WORK REQUEST:
Please quote exactly the lines below from the line containing "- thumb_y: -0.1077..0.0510" to the line containing "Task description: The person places", both lines included, and nothing else.

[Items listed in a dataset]

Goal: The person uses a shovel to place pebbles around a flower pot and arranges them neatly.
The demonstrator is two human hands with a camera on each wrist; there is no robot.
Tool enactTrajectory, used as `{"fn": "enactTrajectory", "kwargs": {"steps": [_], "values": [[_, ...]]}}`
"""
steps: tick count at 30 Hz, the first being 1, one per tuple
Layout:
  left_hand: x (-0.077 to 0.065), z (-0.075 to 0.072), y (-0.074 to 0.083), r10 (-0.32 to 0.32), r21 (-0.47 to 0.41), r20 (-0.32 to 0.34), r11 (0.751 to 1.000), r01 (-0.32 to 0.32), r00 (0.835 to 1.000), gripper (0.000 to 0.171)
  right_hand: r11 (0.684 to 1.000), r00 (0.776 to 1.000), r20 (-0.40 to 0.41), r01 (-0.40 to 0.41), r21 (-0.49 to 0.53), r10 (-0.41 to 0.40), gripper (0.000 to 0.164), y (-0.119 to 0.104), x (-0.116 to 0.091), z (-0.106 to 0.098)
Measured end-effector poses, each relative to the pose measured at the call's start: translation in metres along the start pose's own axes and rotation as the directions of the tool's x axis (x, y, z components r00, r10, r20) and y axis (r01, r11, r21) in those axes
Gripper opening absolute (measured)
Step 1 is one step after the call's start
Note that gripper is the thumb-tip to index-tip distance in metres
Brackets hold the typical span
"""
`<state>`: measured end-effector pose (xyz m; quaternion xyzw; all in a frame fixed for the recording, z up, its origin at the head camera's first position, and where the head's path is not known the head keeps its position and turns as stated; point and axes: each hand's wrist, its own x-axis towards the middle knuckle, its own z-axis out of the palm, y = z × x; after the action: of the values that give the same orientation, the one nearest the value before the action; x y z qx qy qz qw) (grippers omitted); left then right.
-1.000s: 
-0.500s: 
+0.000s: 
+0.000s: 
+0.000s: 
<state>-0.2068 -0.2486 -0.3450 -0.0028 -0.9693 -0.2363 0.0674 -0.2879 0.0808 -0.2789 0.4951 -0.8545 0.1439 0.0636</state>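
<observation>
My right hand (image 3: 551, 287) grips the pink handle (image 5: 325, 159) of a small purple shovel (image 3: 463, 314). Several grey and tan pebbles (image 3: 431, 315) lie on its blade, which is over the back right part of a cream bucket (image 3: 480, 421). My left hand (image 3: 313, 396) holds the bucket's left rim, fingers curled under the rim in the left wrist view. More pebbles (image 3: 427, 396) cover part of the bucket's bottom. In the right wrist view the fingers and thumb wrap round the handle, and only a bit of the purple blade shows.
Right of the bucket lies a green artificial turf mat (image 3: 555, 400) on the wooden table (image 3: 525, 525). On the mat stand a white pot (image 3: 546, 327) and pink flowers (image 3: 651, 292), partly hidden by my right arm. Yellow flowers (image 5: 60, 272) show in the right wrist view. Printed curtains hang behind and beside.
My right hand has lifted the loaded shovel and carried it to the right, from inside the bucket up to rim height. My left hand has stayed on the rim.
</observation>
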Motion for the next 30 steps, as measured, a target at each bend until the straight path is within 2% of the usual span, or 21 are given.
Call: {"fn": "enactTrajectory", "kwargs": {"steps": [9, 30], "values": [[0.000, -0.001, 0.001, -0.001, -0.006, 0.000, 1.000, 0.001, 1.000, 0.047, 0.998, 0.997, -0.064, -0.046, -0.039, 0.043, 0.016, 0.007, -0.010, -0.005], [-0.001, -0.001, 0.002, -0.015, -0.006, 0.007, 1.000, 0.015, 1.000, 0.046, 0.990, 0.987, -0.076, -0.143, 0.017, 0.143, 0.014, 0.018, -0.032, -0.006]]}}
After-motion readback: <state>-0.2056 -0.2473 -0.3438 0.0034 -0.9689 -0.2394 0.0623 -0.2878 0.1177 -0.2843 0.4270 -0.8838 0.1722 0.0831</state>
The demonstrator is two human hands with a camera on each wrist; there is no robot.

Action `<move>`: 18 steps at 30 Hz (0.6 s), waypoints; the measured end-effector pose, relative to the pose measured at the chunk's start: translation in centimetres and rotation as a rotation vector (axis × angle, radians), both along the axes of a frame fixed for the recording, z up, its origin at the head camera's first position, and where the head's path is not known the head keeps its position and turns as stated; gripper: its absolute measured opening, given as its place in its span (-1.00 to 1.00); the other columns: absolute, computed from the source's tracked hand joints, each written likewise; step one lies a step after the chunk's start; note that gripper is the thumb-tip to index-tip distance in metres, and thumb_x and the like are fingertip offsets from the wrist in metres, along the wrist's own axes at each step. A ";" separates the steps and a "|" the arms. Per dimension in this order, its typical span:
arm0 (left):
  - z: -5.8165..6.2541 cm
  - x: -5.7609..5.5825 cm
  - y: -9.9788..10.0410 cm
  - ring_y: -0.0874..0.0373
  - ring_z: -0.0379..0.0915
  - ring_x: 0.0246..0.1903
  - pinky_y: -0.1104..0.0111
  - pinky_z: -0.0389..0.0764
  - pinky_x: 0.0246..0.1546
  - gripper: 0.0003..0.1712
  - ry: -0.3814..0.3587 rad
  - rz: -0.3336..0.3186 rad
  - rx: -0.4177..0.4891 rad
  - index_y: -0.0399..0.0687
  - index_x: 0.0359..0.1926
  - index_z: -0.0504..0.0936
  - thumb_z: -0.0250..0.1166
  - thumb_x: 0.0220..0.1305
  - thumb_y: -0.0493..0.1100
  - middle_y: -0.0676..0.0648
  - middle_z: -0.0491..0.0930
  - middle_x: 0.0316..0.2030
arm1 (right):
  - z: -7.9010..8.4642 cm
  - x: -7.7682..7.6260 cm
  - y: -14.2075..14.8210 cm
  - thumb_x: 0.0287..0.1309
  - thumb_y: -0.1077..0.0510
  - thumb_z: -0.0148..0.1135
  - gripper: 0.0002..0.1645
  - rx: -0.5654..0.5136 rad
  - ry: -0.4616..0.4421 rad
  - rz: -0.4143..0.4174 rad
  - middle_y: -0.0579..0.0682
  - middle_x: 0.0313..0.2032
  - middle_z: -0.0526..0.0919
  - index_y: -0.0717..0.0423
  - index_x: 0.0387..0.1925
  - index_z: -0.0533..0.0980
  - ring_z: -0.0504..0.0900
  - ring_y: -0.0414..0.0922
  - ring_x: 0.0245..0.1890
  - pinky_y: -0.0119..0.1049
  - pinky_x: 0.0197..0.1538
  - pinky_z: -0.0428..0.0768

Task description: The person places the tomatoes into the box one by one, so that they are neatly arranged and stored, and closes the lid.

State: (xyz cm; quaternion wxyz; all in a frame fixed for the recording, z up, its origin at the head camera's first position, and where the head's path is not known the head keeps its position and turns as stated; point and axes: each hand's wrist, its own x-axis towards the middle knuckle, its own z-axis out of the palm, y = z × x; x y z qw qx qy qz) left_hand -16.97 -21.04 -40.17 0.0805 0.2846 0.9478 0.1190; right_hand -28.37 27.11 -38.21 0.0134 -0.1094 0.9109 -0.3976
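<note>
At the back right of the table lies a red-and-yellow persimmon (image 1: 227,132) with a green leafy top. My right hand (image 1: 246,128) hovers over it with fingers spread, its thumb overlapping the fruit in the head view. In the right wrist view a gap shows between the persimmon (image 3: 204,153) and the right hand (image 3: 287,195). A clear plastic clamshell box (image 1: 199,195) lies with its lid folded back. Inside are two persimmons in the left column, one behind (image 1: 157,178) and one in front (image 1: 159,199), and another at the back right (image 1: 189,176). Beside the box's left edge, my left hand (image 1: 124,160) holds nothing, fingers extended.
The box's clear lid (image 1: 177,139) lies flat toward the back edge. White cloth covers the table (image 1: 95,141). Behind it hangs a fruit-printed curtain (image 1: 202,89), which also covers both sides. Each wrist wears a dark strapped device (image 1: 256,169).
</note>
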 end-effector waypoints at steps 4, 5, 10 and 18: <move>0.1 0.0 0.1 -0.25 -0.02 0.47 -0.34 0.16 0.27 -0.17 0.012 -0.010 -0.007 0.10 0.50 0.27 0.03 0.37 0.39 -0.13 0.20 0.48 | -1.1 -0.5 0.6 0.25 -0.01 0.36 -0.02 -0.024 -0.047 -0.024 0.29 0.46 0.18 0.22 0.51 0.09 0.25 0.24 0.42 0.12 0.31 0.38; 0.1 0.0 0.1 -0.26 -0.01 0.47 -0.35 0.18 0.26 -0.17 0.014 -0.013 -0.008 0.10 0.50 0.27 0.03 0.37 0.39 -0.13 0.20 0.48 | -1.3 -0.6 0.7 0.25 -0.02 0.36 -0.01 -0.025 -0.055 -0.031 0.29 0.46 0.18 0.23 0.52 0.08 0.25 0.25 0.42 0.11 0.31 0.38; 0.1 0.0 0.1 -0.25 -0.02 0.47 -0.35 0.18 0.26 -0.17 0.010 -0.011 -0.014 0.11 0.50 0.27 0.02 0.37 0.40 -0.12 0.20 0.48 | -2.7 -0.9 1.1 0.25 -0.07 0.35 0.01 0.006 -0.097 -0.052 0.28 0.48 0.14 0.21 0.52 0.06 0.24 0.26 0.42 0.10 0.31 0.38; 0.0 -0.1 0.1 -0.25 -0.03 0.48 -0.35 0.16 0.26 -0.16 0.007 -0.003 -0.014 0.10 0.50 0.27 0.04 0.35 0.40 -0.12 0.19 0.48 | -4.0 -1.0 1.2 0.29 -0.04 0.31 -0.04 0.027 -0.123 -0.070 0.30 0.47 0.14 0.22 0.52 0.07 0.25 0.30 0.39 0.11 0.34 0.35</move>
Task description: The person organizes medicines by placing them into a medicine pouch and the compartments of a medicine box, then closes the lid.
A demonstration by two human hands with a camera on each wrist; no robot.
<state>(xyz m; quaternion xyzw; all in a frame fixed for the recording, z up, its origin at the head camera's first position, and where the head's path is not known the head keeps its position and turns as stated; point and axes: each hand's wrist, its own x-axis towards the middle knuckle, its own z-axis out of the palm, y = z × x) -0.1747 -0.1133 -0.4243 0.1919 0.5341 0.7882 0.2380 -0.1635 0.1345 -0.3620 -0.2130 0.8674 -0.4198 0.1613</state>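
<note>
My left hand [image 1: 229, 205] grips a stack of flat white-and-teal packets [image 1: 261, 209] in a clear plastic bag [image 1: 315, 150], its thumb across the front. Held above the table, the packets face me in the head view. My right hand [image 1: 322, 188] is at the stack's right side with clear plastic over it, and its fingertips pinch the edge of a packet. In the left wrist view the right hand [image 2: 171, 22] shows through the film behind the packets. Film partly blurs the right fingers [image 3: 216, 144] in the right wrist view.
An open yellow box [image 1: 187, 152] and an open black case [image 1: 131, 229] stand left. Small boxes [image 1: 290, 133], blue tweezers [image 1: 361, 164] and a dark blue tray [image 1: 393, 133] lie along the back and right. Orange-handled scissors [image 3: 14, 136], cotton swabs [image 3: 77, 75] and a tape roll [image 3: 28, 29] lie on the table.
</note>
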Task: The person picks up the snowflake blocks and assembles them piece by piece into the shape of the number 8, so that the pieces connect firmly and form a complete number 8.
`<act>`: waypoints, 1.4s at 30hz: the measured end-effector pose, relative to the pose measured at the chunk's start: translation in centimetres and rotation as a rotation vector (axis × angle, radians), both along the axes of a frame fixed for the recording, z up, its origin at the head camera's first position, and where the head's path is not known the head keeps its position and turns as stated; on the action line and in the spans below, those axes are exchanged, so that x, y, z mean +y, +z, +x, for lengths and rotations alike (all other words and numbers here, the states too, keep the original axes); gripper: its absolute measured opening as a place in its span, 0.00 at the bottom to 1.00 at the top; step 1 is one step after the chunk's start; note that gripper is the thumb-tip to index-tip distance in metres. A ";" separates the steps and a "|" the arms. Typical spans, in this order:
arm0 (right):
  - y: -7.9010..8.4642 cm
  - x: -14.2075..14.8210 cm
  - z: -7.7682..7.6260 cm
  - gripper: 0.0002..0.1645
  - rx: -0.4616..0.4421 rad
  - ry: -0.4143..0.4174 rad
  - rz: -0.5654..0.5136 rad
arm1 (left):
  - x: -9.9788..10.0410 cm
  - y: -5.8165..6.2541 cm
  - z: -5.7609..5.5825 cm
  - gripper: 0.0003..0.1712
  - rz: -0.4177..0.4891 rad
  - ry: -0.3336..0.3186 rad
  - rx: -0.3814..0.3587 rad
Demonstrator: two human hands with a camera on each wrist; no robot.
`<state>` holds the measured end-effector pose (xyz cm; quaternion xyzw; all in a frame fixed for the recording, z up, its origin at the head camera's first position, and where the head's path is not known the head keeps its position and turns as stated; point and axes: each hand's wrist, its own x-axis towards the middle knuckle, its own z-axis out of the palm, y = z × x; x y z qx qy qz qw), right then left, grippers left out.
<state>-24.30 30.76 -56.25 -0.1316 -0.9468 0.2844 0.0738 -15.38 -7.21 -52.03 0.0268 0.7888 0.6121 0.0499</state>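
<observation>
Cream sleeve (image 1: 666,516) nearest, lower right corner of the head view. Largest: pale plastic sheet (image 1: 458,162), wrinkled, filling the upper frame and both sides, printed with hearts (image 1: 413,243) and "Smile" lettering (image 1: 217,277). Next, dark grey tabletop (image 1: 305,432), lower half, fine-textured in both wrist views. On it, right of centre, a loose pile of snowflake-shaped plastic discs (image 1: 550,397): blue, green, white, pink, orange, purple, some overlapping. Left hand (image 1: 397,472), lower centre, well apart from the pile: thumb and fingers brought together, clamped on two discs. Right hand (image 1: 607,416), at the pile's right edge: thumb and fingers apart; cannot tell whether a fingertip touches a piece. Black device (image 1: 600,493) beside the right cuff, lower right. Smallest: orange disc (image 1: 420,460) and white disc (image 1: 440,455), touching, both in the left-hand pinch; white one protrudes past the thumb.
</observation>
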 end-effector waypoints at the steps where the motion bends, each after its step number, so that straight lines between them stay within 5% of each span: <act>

YOUR SOLUTION:
  - thumb_y: -0.1077..0.0510
  - thumb_z: -0.0148..0.1135
  - gripper: 0.0002..0.1645
  - rx: -0.5654..0.5136 rad
  - ry: -0.4616..0.4421 rad
  - rz: -0.4143..0.4174 rad
  - middle_y: -0.0579..0.0682
  - middle_x: 0.0313..0.2032
  - middle_z: -0.0526..0.0919
  - index_y: -0.0717..0.0423
  - index_x: 0.0387..0.1925
  - index_z: -0.0533..0.0980
  - ring_z: -0.0504..0.0900
  - ring_y: -0.0414..0.0922
  - ring_x: 0.0245..0.1890
  - pinky_y: -0.0119..0.1049
  - pinky_x: 0.0197..0.1538
  - pinky_z: -0.0428..0.0768

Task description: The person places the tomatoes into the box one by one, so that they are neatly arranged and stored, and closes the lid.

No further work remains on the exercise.